_Task goal_
Retype the data below exactly; skip every image.

───── Data provided

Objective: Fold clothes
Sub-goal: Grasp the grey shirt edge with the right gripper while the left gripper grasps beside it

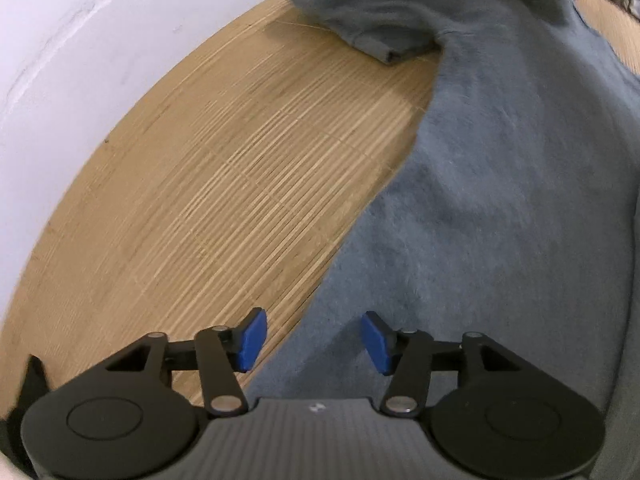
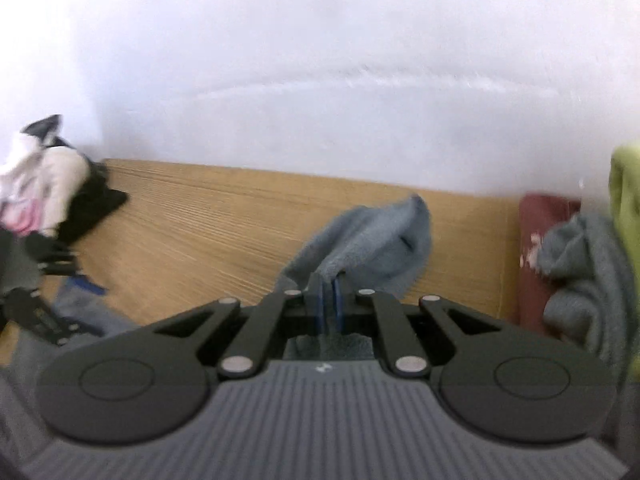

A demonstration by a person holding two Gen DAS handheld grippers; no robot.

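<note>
Two grippers are engaged: the right gripper (image 2: 328,300) is clenched on a fold of the grey shirt (image 1: 500,200), lifted above the mat (image 1: 200,200). The left gripper (image 1: 314,340) is held released over the shirt's edge. Even tension should be kept.

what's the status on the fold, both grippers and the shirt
Right gripper shut on a fold of the grey-blue shirt, lifted off the bamboo mat. Left gripper open, empty, over the shirt's edge. Clothes pile at right, clear of the fold.
</note>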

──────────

_Response to this exercise_
Objective: Fold clothes
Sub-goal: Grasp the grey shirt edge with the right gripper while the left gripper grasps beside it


A demonstration by a person holding two Gen DAS handheld grippers; no robot.

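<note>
Two grippers are engaged: the right gripper (image 2: 328,300) is clenched on a fold of the grey shirt (image 1: 500,200), lifted above the mat (image 1: 200,200). The left gripper (image 1: 314,340) is held released over the shirt's edge. Even tension should be kept.

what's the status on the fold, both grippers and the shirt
Right gripper shut on a fold of the grey-blue shirt, lifted off the bamboo mat. Left gripper open, empty, over the shirt's edge. Clothes pile at right, clear of the fold.
</note>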

This completes the output.